Mitotic Inhibition by Varying the Frequency of Water Clusters
B. Ahern and C. Firestone Nanocide Technologies Corp, US
Keywords: mytotic inhibition, anharmonic vibrational modes
Abstract: Computer simulations were developed at MIT in the 1970s to relate molecular structures to chemical & physical properties. These simulations were applied to the development of revolutionary catalysts for the petroleum industry, ferromagnets for the recording industry and new superconducting materials. Subsequently, the same approach was applied to liquid water in 1998 in an effort to understand the role of water in combustion of liquid fuels. These simulations indicated that water is not simply a random assembly of molecules, but has well-defined structural units.

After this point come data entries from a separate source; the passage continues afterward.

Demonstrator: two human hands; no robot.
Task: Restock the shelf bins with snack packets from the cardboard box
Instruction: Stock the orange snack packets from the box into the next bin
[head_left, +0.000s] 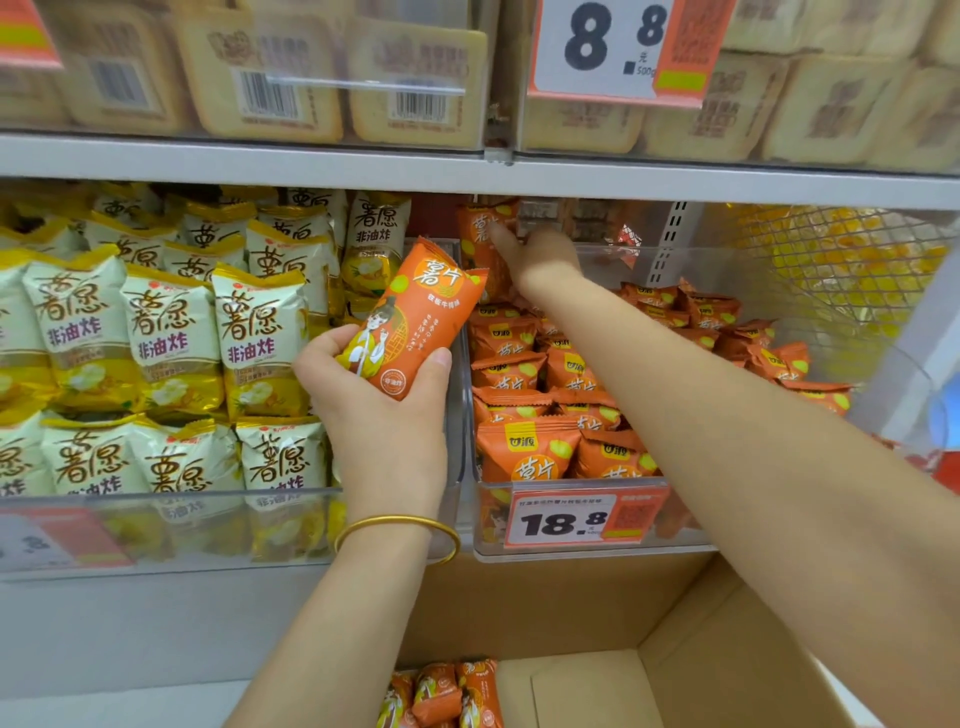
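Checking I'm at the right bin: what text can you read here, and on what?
"8.8": upper price tag.
"18.8": lower price tag on the bin.
"薯片": packet in left hand.
"薯愿 非油炸": yellow packets.
"甘源": binned orange packets.
Barcodes, fine print: too blurred.

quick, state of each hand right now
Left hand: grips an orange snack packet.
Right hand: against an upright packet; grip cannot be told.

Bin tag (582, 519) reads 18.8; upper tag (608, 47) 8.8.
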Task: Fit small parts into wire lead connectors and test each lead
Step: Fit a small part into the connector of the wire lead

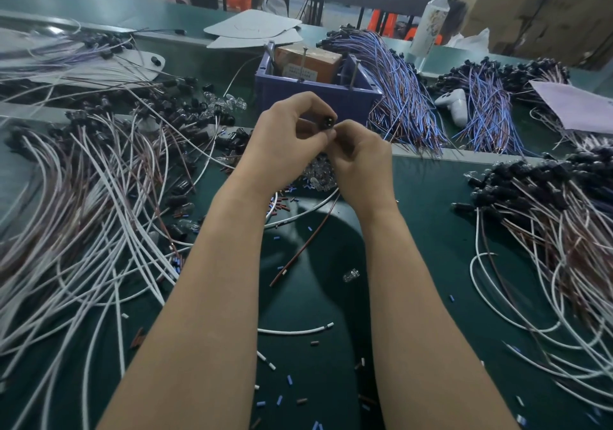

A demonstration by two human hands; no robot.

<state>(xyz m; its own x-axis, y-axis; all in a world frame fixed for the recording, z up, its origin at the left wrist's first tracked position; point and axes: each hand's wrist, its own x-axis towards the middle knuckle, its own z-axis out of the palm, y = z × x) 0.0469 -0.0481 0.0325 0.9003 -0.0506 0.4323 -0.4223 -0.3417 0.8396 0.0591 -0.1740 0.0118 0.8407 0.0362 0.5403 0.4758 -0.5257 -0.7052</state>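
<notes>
My left hand (pixel 288 137) curls round a small black round connector (pixel 326 123), held up over the dark green table mat (pixel 431 230), its face turned toward me with two pale spots showing on it. My right hand (pixel 358 160) pinches at its near right rim, thumb and forefinger together; whether a part sits between them I cannot tell. Just below lies a heap of small clear glass bulbs (pixel 318 172); farther off stands a blue plastic bin (pixel 315 97).
</notes>
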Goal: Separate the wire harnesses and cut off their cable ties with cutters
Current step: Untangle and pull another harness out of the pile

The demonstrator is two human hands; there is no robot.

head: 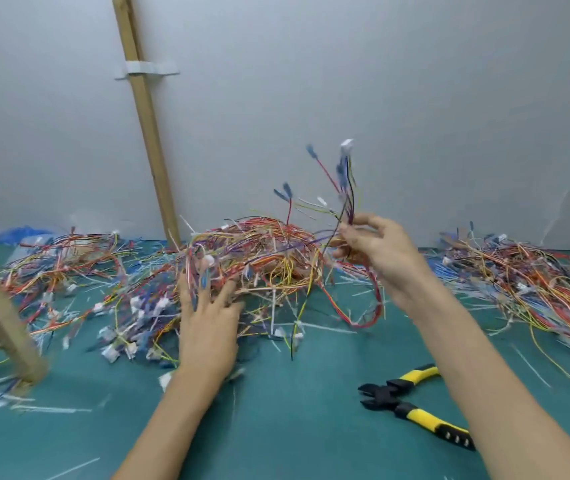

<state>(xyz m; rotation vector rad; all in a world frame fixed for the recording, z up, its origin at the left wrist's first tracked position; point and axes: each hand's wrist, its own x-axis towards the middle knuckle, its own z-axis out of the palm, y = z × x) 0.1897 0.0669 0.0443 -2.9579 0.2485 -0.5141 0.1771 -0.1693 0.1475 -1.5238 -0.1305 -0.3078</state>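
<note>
Centrally, a wire harness (345, 188) (red, yellow and dark leads, blue terminals, white connector) stands raised above the tangled heap (262, 247), pinched between thumb and fingers of the right hand (377, 251); the left hand (207, 317) rests on the heap's near edge, fingers spread straight. Cutters (411, 407) with yellow-and-black handles lie untouched on the green mat (294, 434) beside the right forearm, white cable ties (314, 327) scattered around, a grey wall (380, 81) behind.

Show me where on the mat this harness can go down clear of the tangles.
Barest: the mat between your forearms, left of the cutters, in front of the centre pile. Also near-left, between the wooden post and left forearm, with a few cut ties. Crowded: left pile, right pile, and around the left hand. The right hand pinches the harness.
</note>
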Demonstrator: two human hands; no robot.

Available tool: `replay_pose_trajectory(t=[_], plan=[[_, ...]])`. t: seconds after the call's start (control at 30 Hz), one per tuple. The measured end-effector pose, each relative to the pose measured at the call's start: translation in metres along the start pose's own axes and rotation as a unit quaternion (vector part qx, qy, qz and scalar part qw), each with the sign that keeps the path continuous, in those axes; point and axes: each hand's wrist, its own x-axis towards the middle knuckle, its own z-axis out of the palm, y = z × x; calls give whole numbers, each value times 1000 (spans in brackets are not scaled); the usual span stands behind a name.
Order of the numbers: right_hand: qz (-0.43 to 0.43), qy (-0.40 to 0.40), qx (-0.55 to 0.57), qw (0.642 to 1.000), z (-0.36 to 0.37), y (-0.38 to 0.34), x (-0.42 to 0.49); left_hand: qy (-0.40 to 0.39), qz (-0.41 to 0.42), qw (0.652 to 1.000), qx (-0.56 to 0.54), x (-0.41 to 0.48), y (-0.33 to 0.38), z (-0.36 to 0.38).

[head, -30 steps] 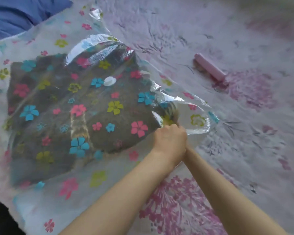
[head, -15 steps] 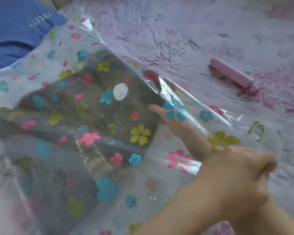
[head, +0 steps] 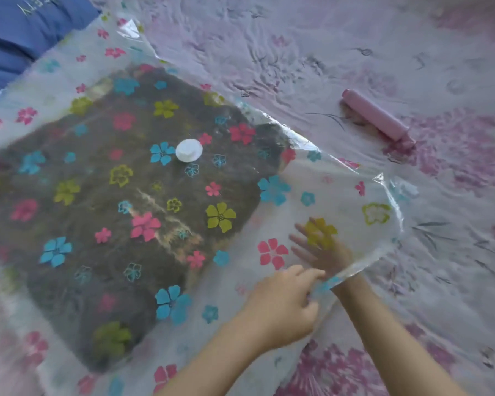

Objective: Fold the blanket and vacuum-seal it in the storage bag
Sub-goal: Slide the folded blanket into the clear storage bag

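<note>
On the bed, the dark grey folded blanket [head: 120,212] lies flat inside the clear flower-printed plastic storage bag [head: 352,201], under its white round valve [head: 189,150]. The right hand [head: 320,250] is inside the bag's open end, fingers spread and released, seen through the film. The left hand [head: 283,307] pinches the bag's edge. Half a second earlier the bag was lifted; now it has dropped onto the floral pink bedspread [head: 355,38], and the right hand has drawn back from the blanket. A pink cylindrical pump [head: 375,117] lies well apart.

— Where is the blanket [head: 103,212]?
— Folded, dark and fuzzy, it lies flat inside the storage bag [head: 352,201].
— And that bag?
— Clear plastic with printed flowers, spread on the bed, white valve [head: 189,150] facing up.
</note>
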Motion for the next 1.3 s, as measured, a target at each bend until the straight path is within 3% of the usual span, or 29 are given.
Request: replay_pose_trajectory(t=[0.13,0.27,0.33,0.53,0.63,0.73,0.8,0.87,0.93,0.97,1.0,1.07,1.17,1.3], plan=[[-37,56,55,996,-26,-15,-40,-6,-72,996,57,-37,-13,30],[-5,117,41,992,-44,-21,-70,14,-143,985,96,-70,-28,68],[7,110,-4,994,-44,-20,-84,41,-162,979,114,-85,-36,85],[35,94,-240,965,-49,0,-97,7,-183,972,144,-151,-60,114],[41,94,-264,959,-55,14,-101,125,-161,965,164,-194,-81,128],[61,74,-263,960,-50,32,-109,312,-179,910,206,-227,-93,124],[87,52,-276,956,-46,50,-114,389,-278,853,209,-244,-94,120],[106,33,-285,952,-39,66,-119,377,-419,817,121,-258,-91,119],[114,22,-307,945,-32,78,-121,361,-496,790,-7,-265,-88,124],[114,26,-311,943,-29,82,-122,390,-517,760,-58,-264,-86,123],[112,36,-312,943,-26,86,-122,433,-544,709,-116,-260,-80,118],[107,61,-301,945,-22,90,-123,438,-598,622,-254,-256,-79,105],[122,76,-275,951,-15,92,-130,385,-590,614,-356,-265,-85,107],[153,21,-255,955,-13,101,-137,405,-543,581,-450,-267,-88,113]])
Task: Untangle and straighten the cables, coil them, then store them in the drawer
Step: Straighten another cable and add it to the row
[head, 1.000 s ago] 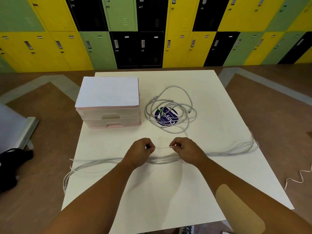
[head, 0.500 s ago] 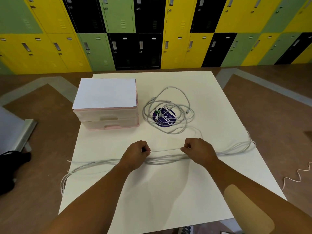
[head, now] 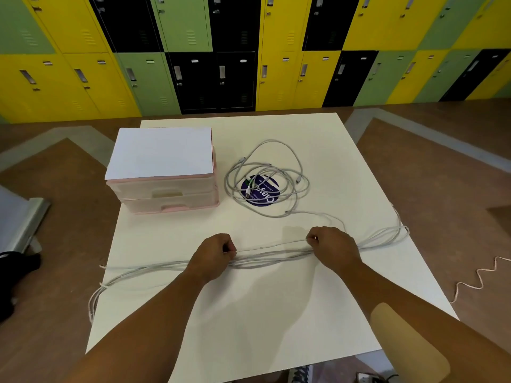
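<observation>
Your left hand (head: 214, 254) and right hand (head: 333, 246) pinch one cable strand (head: 272, 246) taut between them; open table (head: 262, 313) spreads nearside of your fingers.

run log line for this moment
phase: straightening | left hand: pinches cable | right hand: pinches cable | drawers: closed | tangled pile: behind hands

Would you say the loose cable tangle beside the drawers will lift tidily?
Probably floppy: the cable tangle lies in slack, overlapping loops, so it would likely droop and snag. It looks thin, so probably light; loose plug ends may dangle.
</observation>
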Action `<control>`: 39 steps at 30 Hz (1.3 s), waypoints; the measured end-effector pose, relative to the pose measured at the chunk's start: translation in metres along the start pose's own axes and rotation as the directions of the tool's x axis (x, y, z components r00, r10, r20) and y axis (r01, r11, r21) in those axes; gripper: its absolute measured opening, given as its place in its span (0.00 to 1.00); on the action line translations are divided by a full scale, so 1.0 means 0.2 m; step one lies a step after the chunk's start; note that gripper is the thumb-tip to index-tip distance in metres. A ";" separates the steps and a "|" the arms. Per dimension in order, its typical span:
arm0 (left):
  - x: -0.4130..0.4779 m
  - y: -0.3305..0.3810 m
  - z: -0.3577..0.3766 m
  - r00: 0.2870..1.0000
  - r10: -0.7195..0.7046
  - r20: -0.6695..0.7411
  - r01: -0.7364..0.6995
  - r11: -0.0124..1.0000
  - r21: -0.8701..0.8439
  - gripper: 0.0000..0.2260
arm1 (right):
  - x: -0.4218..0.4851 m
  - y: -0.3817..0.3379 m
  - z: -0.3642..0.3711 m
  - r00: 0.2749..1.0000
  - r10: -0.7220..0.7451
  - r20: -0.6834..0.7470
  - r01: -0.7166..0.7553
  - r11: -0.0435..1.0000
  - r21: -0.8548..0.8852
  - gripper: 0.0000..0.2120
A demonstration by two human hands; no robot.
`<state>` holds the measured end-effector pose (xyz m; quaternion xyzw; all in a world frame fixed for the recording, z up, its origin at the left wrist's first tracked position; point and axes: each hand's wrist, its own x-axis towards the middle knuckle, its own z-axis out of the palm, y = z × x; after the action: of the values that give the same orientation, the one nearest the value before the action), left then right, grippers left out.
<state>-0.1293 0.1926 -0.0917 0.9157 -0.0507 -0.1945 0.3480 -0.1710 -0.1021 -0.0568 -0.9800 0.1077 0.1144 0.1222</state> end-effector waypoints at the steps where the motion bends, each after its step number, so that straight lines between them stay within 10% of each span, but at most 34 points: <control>1: 0.00 0.00 0.00 1.000 0.005 0.010 -0.005 0.999 0.043 0.08 | 0.00 0.01 0.00 1.000 0.009 0.000 -0.009 1.000 -0.004 0.08; 9: 0.05 0.16 0.00 0.986 0.123 0.109 -0.157 0.899 0.409 0.13 | 0.02 0.03 0.01 0.999 -0.033 -0.018 0.034 0.998 0.059 0.07; 22: 0.20 0.61 0.45 0.962 0.248 0.118 -0.235 0.965 -0.113 0.03 | 0.06 0.16 0.01 0.993 -0.115 -0.019 0.117 0.985 0.124 0.08; 39: 0.23 0.57 0.52 0.989 0.125 0.083 -0.119 0.990 -0.071 0.08 | 0.15 0.57 -0.11 0.993 -0.089 -0.082 0.081 0.993 -0.089 0.08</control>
<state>-0.1218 0.0319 -0.1018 0.8895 -0.1154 -0.2141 0.3869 -0.1661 -0.2215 -0.0674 -0.9920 0.0659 0.0715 0.0801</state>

These structures are dynamical in that they form and break apart at a high rate, but once formed, they exhibit unusual vibrational modes referred to as anharmonic modes. The basic structural unit is a one nanometer diameter icosahedron containing one water molecule at each of its twenty vertices. These findings were supported by x-ray and Raman spectroscopy and published in the Journal, Science in 1998. The successful simulation of water structures suggested several means for changing the frequency of the anharmonic modes and thereby impacting the catalytic nature of water. This ability to alter the vibrational properties of water has had a measurable impact on pathogens in biological systems.